Negli anni più recenti, la situazione non si è capovolta. L’Osservatorio nazionale sul carpooling aziendale (2024) stimava che la percorrenza media casa‑lavoro in auto sia di 26,57 chilometri, con una spesa annua in carburante che può arrivare a oltre 1.400 euro per chi viaggia da solo, tra benzina e gasolio, a seconda del mezzo. Non si tratta solo di soldi, ma di tempo: ogni chilometro di pendolarismo è un segmento di giornata sottratto al sonno, alla cura, al tempo libero.
Altri dati, come quelli raccolti da InfoJobs su quasi 2.000 lavoratori, mostrano che per il 42,1% degli italiani il tragitto casa‑ufficio è effettivamente entro 15 minuti, ma per quasi un quinto la durata è tra 30 e 60 minuti e per un 9% supera l’ora. Dietro queste percentuali si nasconde una frattura sociale: chi ha un lavoro vicino casa – o un lavoro che può fare spesso da casa – vive già, di fatto, in una città a 15 minuti. Chi deve attraversare province, salire su treni affollati o restare fermo in coda, vive in una città che assomiglia ancora alla vecchia metropoli dispersa.

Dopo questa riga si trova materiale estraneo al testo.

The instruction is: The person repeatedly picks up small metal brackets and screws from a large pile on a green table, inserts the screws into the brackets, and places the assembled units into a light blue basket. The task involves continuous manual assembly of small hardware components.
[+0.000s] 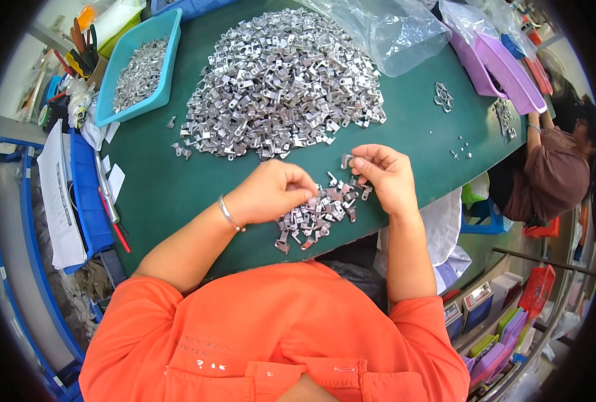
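Observation:
My right hand (388, 179) pinches a small bent metal bracket (346, 161) between thumb and forefinger, just above the table. My left hand (271, 193), a metal bangle on its wrist, has its fingertips pressed together over the near small pile of metal brackets (311, 224); what they hold, if anything, is hidden. Beyond both hands rises a large heap of similar silvery brackets (281, 84).
The green table (151, 177) bears a turquoise basket (171, 74) of small metal parts at far left and a clear plastic bag (405, 40) at the back. Purple trays (505, 70) stand at far right, where another person (556, 167) sits. Blue racking (33, 268) lines the left.

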Motion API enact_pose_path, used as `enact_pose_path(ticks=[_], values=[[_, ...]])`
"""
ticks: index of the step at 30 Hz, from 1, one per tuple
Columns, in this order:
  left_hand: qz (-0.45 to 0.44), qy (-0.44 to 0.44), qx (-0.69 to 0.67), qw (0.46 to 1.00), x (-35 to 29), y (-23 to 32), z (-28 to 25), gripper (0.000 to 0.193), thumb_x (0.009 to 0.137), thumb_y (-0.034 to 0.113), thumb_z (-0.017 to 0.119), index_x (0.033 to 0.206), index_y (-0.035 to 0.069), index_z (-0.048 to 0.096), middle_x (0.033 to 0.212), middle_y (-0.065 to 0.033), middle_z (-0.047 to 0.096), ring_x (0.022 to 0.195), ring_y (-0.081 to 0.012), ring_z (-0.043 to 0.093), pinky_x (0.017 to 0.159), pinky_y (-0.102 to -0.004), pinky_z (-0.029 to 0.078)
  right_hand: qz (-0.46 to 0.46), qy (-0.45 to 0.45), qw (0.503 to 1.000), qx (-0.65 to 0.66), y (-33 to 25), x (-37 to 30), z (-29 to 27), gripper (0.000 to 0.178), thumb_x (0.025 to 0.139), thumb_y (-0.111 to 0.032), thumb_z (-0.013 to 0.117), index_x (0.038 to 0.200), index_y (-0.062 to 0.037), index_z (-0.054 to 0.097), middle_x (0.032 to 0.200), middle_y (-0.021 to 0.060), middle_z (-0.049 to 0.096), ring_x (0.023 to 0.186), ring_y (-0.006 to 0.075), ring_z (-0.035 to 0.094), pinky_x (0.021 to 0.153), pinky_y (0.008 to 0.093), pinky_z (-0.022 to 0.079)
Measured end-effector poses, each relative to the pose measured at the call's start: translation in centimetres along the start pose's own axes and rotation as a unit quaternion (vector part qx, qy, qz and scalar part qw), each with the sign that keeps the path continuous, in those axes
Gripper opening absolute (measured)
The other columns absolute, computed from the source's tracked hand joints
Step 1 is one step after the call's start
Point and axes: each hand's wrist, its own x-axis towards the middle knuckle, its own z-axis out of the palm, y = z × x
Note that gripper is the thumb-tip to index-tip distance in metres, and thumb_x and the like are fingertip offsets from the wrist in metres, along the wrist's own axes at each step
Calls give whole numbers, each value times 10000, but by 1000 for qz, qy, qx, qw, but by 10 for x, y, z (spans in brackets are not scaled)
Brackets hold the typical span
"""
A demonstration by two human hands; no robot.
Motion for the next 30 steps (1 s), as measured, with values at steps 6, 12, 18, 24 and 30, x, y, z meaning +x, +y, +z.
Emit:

Quartieri autosufficienti per alcuni, quartieri dormitorio per altri
L’idea di quartieri autosufficienti non arriva dal nulla. Nel dibattito sulla città dei 15 minuti, Milano viene spesso presa come laboratorio: il modello promette un «ritorno alla vitalità dei quartieri», meno dipendenza dall’auto privata e più spazio a spostamenti brevi, a piedi o in bici. Sulla carta è una promessa potente. Nella pratica, percorsi di questo tipo non sono mai neutri: dipendono da chi abita dove, dagli investimenti che arrivano davvero e dalla velocità con cui cambiano le cose. Chi studia da anni le periferie milanesi e il disagio abitativo lo ripete spesso: non esiste città dei 15 minuti se i quartieri più fragili restano scollegati, meno serviti e più lontani dalle opportunità.

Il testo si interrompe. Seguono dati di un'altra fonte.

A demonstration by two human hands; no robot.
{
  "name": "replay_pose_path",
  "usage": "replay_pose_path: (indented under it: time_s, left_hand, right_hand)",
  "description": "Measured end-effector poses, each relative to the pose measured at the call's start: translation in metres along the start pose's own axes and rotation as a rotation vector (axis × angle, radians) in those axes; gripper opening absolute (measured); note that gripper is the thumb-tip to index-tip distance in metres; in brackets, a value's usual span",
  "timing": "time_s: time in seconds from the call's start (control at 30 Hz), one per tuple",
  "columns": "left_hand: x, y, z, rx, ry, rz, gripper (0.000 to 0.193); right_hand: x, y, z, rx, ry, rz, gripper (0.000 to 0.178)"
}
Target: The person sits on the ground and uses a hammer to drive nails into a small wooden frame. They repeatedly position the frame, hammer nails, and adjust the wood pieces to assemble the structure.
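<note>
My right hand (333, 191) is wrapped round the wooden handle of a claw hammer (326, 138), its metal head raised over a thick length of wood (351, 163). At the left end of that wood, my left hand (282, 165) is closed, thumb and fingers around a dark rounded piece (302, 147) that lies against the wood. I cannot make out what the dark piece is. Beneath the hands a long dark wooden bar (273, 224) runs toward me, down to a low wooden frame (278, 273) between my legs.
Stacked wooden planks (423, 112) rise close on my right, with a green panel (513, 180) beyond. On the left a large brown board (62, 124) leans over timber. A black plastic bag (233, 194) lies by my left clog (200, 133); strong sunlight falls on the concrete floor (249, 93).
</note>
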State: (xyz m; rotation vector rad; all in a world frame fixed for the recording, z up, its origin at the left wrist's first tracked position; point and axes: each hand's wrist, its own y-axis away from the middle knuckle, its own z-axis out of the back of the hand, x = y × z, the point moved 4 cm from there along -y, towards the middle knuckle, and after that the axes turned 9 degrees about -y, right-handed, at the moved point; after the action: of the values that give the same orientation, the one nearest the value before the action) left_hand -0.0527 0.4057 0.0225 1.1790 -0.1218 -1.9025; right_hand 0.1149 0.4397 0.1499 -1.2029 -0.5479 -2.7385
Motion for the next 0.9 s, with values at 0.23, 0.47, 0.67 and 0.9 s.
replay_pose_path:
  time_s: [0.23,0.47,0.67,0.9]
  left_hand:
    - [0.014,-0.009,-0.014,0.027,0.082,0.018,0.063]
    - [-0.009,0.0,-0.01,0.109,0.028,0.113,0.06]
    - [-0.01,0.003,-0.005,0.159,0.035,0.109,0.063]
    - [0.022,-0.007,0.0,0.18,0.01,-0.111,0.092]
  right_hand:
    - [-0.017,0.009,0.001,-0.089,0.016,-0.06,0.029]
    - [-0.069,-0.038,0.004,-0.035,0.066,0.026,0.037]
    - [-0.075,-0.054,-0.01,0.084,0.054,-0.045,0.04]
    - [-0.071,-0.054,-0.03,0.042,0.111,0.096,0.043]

In un estremo, si trovano i quartieri che beneficiano di rigenerazioni importanti, nuovi servizi, aperture di coworking e spazi culturali. Qui la «vita a 15 minuti» può diventare reale: si lavora in una torre o in un hub ben servito, si fa la spesa in un supermercato di prossimità, si portano i figli in una scuola raggiungibile a piedi, si va al parco o a teatro senza attraversare mezza città. In questi contesti, la retorica della città compatta coincide con l’esperienza quotidiana.

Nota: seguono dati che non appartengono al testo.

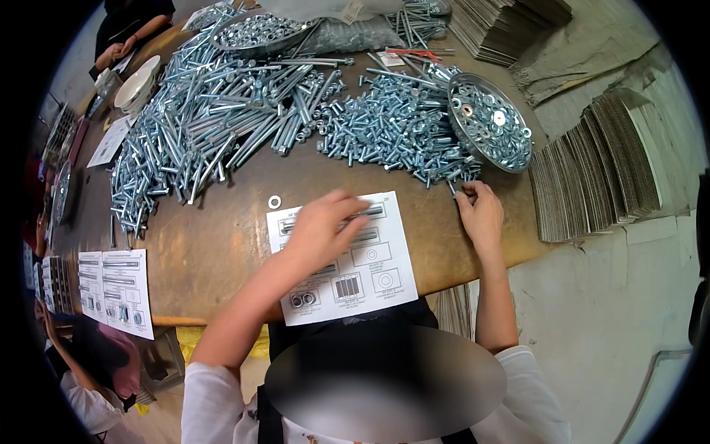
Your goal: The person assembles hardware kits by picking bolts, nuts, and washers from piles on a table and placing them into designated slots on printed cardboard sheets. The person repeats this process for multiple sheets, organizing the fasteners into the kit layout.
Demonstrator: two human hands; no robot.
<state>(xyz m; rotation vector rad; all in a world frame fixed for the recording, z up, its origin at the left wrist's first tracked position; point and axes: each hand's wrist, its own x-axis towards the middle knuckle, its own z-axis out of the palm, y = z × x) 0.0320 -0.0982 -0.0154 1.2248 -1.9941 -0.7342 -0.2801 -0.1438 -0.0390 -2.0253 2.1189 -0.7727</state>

Nel mezzo troviamo una maggioranza "ibrida": beneficia di qualche servizio di quartiere e del lavoro agile, ma resta ancora vincolata all'auto e ai mezzi per il lavoro o la cultura. All’altro estremo ci sono le zone che restano di fatto quartieri dormitorio: case meno care, spesso meno efficienti dal punto di vista energetico, collegamenti deboli, carenza di servizi sanitari di prossimità, pochi spazi culturali. La giornata continua a essere scandita da orari ferroviari, bus navetta, code in ingresso, ritorni serali lunghi. La città dei 15 minuti si vede solo nei post istituzionali o nelle campagne elettorali, non dalla finestra di casa.
La sfida della «città dei 15 minuti» è in realtà una sfida di redistribuzione del tempo. Se vivi vicino ai nodi nevralgici, le ore di viaggio si trasformano in ore di sonno, cura e relazioni. Se ne sei fuori, il tuo tempo svanisce tra cambi di linea e tangenziali. Oggi la vera disuguaglianza non separa solo centro e periferia, ma chi ha il privilegio della flessibilità e chi è costretto alla presenza fisica. Mentre Milano inaugura nuove piazze e metropolitane, il divario si allarga: per alcuni la città è già a misura d'uomo, per molti altri è ancora una corsa a ostacoli quotidiana.